I had an interview by mid July and was working there by the beginning of August. It has been a WHIRLWIND. I’ve supported 1P for well over 10 years as a customer and I’ve never been more thrilled to go to work every single day. It was VERY hard at first. I went from a very comfortable and safe job and left for a salary that was literally less than half of what I was making at the shop. So scary – yet SO worth it. 

Since starting at 1P – my life has improved in every way shape and form. Not only have I lost nearly 10lbs from being more consistent with my workouts and getting movement in every single day, I’ve TREMENDOUSLY slowed down my drinking (I’m even thinking about doing a sober 2022!), I’ve read so many books, learned tons, made so many new and amazing relationships, listened to so many amazing talks from Andy & Sal and I’ve even earned a promotion. All in four months. I can’t believe I GET to go to work every day and GET to help people improve their lives, while being surrounded with a building full of the best people the WORLD has to offer. And make my own life better than it’s ever been on every level imaginable. Next up – getting my NASM CPT by the end of the week!

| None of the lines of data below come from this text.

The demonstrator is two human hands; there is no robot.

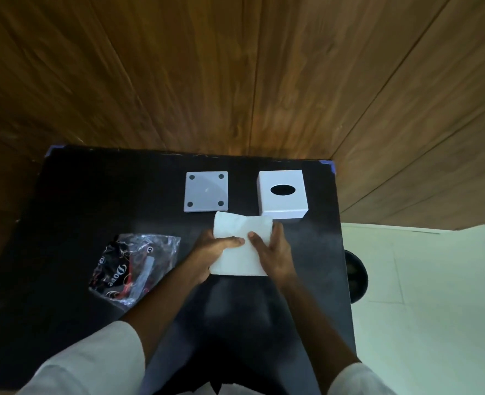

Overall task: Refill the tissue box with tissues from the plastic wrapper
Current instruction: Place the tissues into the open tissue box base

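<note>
Stack of white tissues (242, 246): out of its packaging, held above the near centre of the desk, just in front of the box. Top sheet slightly rumpled at the far edge.

Left hand (207, 252): closed on the stack's left edge, thumb lying across the top, fingers hidden beneath.

Right hand (272, 249): closed on the stack's right edge, thumb on top, fingers wrapped round the side.

Tissue box (282, 193): white cube shell, standing with its oval slot upward, at the far right of the desk. Slot shows dark; no tissue protrudes.

Base plate (206, 191): white square with four dark round feet at its corners, lying apart from the box to its left, feet side up.

Plastic wrapper (134, 269): clear, crumpled, with dark printed label; lying to the left of the hands, appears emptied.

Desk (78, 201): black top, against wood-panelled wall.

Progress, as judged: box opened, tissues unwrapped. Remaining: turn the shell over, load the stack, feed a sheet through the slot, refit the base plate.
</note>
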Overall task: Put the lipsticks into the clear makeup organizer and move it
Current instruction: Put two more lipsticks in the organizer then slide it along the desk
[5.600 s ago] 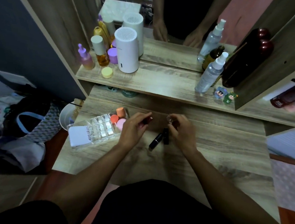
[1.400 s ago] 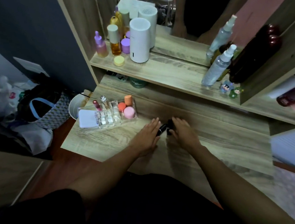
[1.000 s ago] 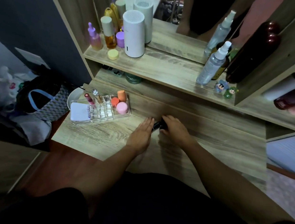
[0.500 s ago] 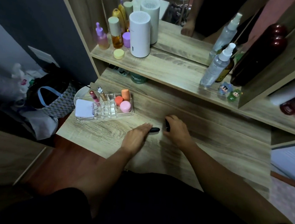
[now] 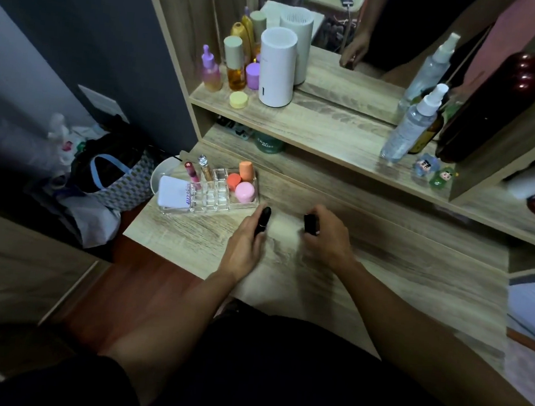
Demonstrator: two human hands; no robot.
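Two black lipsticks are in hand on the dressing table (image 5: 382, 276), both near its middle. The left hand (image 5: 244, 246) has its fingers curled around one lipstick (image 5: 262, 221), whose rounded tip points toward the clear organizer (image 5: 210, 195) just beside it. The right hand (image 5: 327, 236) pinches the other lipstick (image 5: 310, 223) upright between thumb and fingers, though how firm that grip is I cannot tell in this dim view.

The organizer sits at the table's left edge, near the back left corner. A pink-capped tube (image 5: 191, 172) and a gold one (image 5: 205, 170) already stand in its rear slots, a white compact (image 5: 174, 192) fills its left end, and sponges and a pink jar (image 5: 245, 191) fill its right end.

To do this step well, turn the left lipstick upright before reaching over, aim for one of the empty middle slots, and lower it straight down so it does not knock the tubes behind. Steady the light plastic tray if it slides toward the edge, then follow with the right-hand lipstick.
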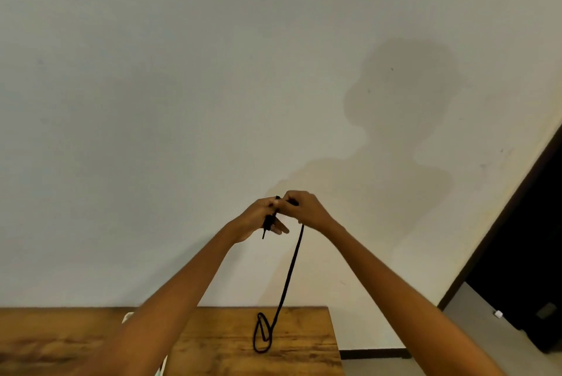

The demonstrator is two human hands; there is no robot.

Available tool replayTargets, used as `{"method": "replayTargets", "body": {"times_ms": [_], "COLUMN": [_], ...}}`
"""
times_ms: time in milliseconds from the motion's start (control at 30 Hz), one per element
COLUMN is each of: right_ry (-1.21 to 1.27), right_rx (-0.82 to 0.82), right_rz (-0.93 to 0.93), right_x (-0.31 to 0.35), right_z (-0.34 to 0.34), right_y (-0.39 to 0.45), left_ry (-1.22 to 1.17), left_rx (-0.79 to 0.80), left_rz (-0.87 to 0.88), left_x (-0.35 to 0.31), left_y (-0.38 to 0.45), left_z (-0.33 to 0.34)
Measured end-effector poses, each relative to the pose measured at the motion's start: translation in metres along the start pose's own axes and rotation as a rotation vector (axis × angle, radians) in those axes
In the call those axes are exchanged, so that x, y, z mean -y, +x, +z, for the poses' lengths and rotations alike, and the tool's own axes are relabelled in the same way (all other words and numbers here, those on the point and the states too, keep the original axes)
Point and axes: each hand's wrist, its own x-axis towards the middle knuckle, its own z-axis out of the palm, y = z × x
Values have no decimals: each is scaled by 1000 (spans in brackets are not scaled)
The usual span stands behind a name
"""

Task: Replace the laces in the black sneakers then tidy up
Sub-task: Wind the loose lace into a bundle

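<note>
A black lace (pixel 289 272) runs through the lower middle of the frame: its upper end is bunched between two raised hands just below the frame's centre, and from there a single strand drops down and slightly leftward to a wooden table (pixel 304 345), where its tail lies in a loose, narrow loop near the table's right end. The left hand (pixel 258 219) sits left of centre with several turns of the lace wound round its fingers; the thumb and upper fingers are curled onto the lace while the lower fingers stick out straighter toward the right, and a short free end of lace pokes down below them. The right hand (pixel 305 208) is just to the right, touching the left at the fingertips, its fingers curled in and pinching the lace at the top, with the long strand hanging out from under its palm. Both bare forearms rise from the bottom corners of the frame and meet in a peak at the hands. The table fills the lower left and lower middle of the frame, its brown grain showing, and a bit of something pale peeks out beside the left forearm, too hidden to tell. Behind everything stands a pale wall (pixel 182 101), with a shadow (pixel 401 120) of the person's head and shoulders right of centre. A dark doorway (pixel 529 254) slants along the lower right edge.
</note>
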Motion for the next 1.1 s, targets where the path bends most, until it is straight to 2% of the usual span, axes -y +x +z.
{"method": "replayTargets", "body": {"times_ms": [167,267,333,367,433,500,600,667,767,833,933,1033,1100], "right_ry": [123,299,456,454,293,134,-58,-114,0,105,237,346,404], "right_rx": [-146,-187,-161,-118,29,209,340,326,232,149,38,-1,14], "right_rz": [66,134,223,259,253,191,88,38,32,37,76,167,216], "right_x": [3,-2,-4,-5,-5,-4,2,9,18,23,20,4,-8], "right_z": [-6,7,18,23,31,35,24,9,-16,-30,-37,-23,-6], "right_y": [8,2,-4,-7,-13,-17,-13,-6,5,11,17,14,8], "left_ry": [-105,-297,-536,-653,-793,-772,-474,-267,-60,-93,-283,-459,-579], "left_rx": [158,259,196,131,-7,-98,-150,-127,-50,28,125,180,159], "left_rz": [-59,-82,-35,-2,55,81,80,66,-9,-45,-58,-56,-35], "left_x": [-5,-10,-13,-12,-6,4,12,11,4,-1,-6,-8,-8], "left_y": [-2,-4,-1,3,11,17,19,14,8,5,2,3,6], "left_z": [2,0,0,-1,-4,-10,-20,-19,-9,-3,-2,-2,-1]}}
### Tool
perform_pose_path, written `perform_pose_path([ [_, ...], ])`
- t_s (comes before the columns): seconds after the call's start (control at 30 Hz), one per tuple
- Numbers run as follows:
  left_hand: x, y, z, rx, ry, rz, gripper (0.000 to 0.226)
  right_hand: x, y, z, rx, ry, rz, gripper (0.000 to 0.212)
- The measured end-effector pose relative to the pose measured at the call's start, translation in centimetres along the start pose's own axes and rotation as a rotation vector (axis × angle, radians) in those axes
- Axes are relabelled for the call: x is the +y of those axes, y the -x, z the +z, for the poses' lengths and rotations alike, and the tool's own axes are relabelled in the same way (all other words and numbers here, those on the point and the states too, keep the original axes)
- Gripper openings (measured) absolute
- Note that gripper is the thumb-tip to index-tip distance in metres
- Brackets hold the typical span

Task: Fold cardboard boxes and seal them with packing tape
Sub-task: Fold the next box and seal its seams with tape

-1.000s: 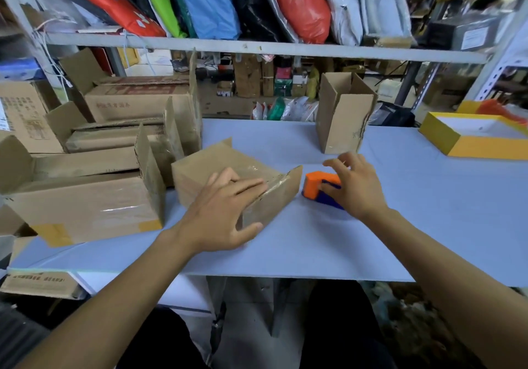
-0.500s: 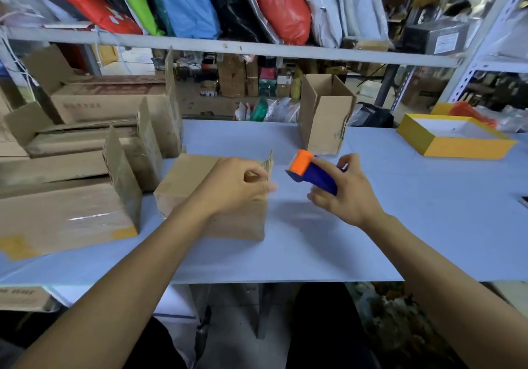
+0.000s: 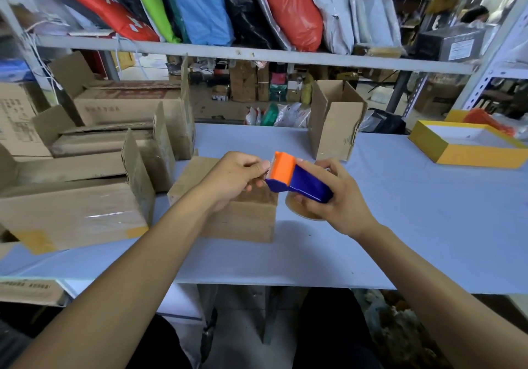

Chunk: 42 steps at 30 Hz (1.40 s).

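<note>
Right hand (image 3: 328,197) fingers clamped around blue-orange tape dispenser (image 3: 297,178), held above tabletop (image 3: 400,226). Left hand (image 3: 237,177) fingers pinched together at dispenser's orange cutter end; tape end too small to tell. Cardboard box (image 3: 243,217) sits on tabletop directly under left hand.

Both arms extended, left hand (image 3: 233,178) pinching, right hand (image 3: 333,197) curled – gripping

1 head view looks down, close, forward.
</note>
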State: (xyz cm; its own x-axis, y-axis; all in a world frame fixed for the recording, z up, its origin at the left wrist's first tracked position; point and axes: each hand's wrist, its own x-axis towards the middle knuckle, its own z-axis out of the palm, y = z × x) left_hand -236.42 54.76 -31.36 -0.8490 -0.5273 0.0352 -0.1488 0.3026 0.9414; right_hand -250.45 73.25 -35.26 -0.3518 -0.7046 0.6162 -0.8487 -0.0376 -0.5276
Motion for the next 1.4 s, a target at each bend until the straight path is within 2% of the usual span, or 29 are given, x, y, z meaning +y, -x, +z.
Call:
perform_pose_path([
  [0.13, 0.4, 0.1, -0.4, 0.025, 0.078, -0.064, 0.024, 0.0, -0.3, 0.0, -0.019, -0.011, 0.000, 0.062],
  [0.27, 0.4, 0.3, 0.2, 0.197, -0.477, 0.029, 0.029, 0.2, -1.0, 0.0, -0.100, 0.048, 0.004, 0.063],
  [0.33, 0.5, 0.1, -0.2, 0.253, -0.613, 0.056, 0.026, 0.5, -1.4, -0.4, -0.124, 0.073, 0.011, 0.063],
  [0.5, 0.9, -0.2, -3.9, 0.298, -0.593, -0.042, 0.028, 2.6, -1.4, -3.1, -0.183, 0.072, 0.110, 0.066],
  [0.67, 0.4, 0.2, -4.2, 0.273, -0.644, -0.084, 0.029, 3.1, -0.7, -2.9, -0.222, -0.025, 0.208, 0.054],
  [0.77, -0.1, 0.3, -4.0, 0.303, -0.662, -0.036, 0.027, 3.3, -0.6, -2.3, -0.231, -0.055, 0.205, 0.044],
  [0.87, -0.6, 0.3, -4.2, 0.319, -0.624, -0.026, 0.025, 3.1, -0.4, -2.2, -0.218, -0.071, 0.213, 0.041],
  [1.07, -1.5, 0.5, -4.4, 0.329, -0.234, -0.012, 0.034, 2.0, -0.3, -2.6, -0.157, -0.093, 0.208, 0.044],
  [1.23, -1.7, 0.5, -4.1, 0.405, 0.090, -0.050, 0.019, 1.6, -0.2, -2.2, -0.087, -0.157, 0.236, 0.048],
  [1.33, -1.8, 0.5, -4.0, 0.375, 0.023, -0.055, 0.020, 1.6, 0.0, -2.2, -0.131, -0.101, 0.232, 0.053],
  [1.4, -1.8, 0.7, -3.9, 0.349, -0.118, -0.047, 0.027, 1.8, 0.5, -2.4, -0.152, -0.103, 0.256, 0.053],
])
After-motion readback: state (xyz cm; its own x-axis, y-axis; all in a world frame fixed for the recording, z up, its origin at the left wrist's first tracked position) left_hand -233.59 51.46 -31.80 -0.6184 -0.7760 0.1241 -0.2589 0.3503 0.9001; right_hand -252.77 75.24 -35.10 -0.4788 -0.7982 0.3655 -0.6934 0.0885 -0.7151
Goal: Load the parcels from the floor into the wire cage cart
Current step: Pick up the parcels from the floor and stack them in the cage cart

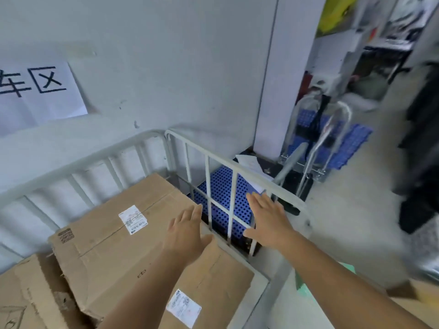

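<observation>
**Both hands open and empty over the cage cart**

The left hand (187,230) is spread flat, fingers apart, above the near corner of a large cardboard box (114,231); whether the palm touches the cardboard cannot be told. The right hand (267,220) is also spread open and grasps nothing, held out over the side rail of the wire cage cart (213,160).

The big box lies inside the cart, tilted, with a white shipping label (133,219) on its top face. A second box (213,288) with its own label sits nearer the camera, partly under the left forearm. A torn, crumpled carton (26,295) fills the cart's lower left corner.

Just beyond the cart's rail, a blue perforated platform trolley (221,195) stands against the wall, with some white paper at its far end. More folded trolleys (332,138) lean by the pillar. A paper sign (40,93) with printed characters hangs on the wall.
</observation>
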The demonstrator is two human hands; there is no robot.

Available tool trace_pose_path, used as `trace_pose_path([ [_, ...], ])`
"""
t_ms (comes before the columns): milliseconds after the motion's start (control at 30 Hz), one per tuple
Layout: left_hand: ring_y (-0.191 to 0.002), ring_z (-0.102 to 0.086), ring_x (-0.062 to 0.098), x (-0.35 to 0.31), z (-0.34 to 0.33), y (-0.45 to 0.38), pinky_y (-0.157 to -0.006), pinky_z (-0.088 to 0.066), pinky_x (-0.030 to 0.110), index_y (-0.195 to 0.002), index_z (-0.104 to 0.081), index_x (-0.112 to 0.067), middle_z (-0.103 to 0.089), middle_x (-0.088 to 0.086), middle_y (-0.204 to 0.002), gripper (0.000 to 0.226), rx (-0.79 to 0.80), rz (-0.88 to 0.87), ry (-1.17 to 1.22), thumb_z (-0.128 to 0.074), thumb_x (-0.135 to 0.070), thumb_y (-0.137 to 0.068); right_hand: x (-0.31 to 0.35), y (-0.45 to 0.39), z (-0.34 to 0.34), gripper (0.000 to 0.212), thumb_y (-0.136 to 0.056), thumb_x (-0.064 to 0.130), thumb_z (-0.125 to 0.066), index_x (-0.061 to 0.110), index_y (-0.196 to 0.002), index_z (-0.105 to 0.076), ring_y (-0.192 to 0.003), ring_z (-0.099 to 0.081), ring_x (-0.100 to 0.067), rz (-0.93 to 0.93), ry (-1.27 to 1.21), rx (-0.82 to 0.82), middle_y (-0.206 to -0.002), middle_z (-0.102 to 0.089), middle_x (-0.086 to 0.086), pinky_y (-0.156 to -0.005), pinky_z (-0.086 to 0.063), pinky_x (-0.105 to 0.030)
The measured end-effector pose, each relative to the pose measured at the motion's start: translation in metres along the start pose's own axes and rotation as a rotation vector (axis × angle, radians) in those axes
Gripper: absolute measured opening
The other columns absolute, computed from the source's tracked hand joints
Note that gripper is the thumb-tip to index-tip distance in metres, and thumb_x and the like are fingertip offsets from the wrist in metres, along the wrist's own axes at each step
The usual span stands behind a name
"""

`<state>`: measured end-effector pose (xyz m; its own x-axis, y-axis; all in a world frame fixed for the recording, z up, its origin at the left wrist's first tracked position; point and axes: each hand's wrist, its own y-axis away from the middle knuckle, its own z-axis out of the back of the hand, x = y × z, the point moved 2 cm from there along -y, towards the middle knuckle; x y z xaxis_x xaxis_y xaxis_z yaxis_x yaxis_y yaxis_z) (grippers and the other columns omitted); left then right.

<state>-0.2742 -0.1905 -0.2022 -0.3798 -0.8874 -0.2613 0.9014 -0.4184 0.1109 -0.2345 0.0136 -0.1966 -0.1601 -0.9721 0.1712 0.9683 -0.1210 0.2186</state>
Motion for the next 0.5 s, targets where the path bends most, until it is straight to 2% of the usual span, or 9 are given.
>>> trace_pose_path([
  [200, -0.148, -0.008, 0.018, -0.084, 0.001, 0.034, -0.12, -0.013, 0.038, -0.155, -0.001, -0.022, -0.008, -0.001, -0.161, 0.08, 0.032, -0.255, -0.038, -0.045, -0.053, -0.095, -0.046, 0.105, 0.017, 0.092, -0.088, 0.043, -0.061, 0.019, -0.155, -0.002, -0.15, -0.001, -0.022, -0.194, -0.06, -0.175, -0.162, -0.006, 0.002, -0.119, -0.008, -0.044],
  [500, -0.147, -0.014, 0.018, -0.205, -0.037, 0.08, -0.119, -0.017, 0.039, -0.154, -0.008, -0.019, -0.013, 0.0, -0.16, 0.081, 0.09, -0.576, -0.072, -0.046, -0.055, -0.093, -0.124, 0.244, -0.015, 0.093, -0.092, 0.042, -0.058, 0.019, -0.156, 0.004, -0.15, 0.008, -0.02, -0.526, -0.18, -0.19, -0.164, 0.006, 0.001, -0.119, -0.001, -0.044],
])
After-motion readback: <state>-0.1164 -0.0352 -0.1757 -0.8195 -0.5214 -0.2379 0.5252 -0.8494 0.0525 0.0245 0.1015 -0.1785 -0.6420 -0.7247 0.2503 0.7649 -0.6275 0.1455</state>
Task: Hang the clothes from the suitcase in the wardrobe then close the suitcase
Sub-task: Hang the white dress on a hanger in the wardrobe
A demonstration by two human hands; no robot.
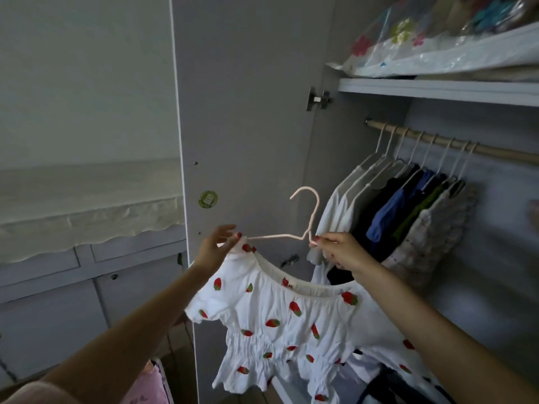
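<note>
A: Report the position of the white strawberry-print top (280,325).

B: It hangs in front of the open wardrobe door (245,112), held up between both hands, left of the garments already on the wooden rail (437,141). Its neckline sags below a pale pink hanger (303,225), whose hook points up and is not on the rail.

A: State of the left hand (215,249)?

B: It pinches the top's left shoulder against the left end of the hanger arm.

A: State of the right hand (341,252)?

B: Its fingers are curled around the hanger just below the hook, at the centre bend. The far side of the grip is hidden.

A: Surroundings?

B: Plastic-wrapped items (423,51) lie on the upper shelf (437,90). White, blue, green and patterned clothes (408,211) hang on white hangers, far right.
</note>
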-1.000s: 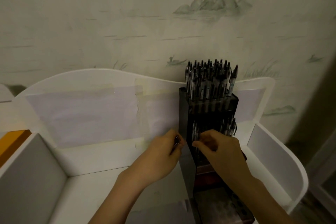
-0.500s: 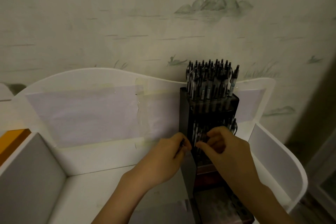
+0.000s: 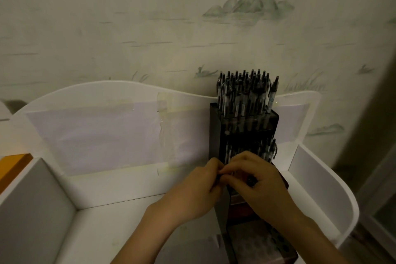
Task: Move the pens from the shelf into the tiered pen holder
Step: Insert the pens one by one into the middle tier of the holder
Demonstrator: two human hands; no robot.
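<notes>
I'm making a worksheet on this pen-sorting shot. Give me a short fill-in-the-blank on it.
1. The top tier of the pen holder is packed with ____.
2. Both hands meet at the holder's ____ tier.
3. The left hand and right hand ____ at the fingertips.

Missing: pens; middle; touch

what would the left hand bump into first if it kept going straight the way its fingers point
Probably the right hand, whose fingertips already meet the left hand beside the tiered pen holder; depth is unclear in this dim view.
</notes>
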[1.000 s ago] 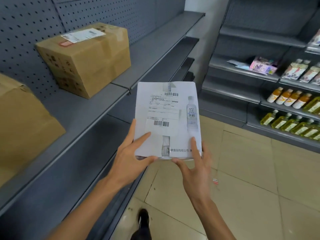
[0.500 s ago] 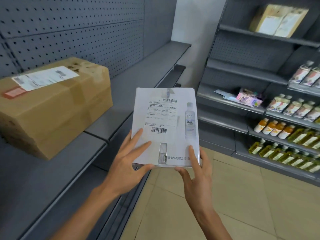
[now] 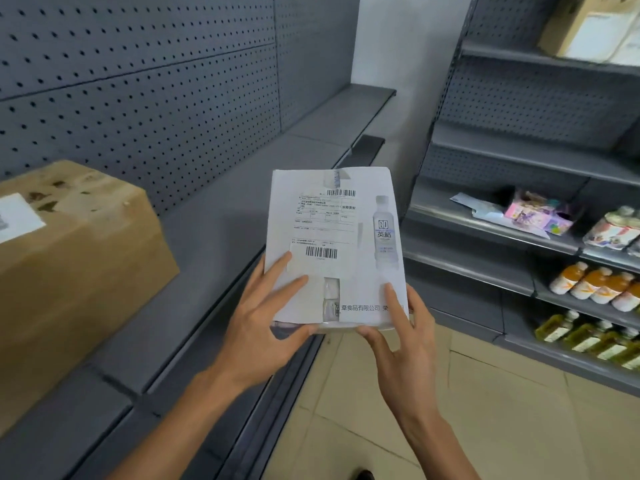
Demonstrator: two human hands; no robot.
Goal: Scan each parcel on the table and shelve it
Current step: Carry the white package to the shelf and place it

I’m SO excited for what’s to come in my future at 1st Phorm. 

I guess that’s where I’ll end it at my catching up post.

But you should treat every day like it’s your last. I don’t only mean telling your loved ones how much they mean to you or spending the super valuable time together, I mean don’t waste your life doing something you don’t want to do with people that radiate negativity. Take the risk. Surround yourself with genuinely good people who want the best for themselves and you. You’ll never know what you’re capable of until you make the changes for yourself.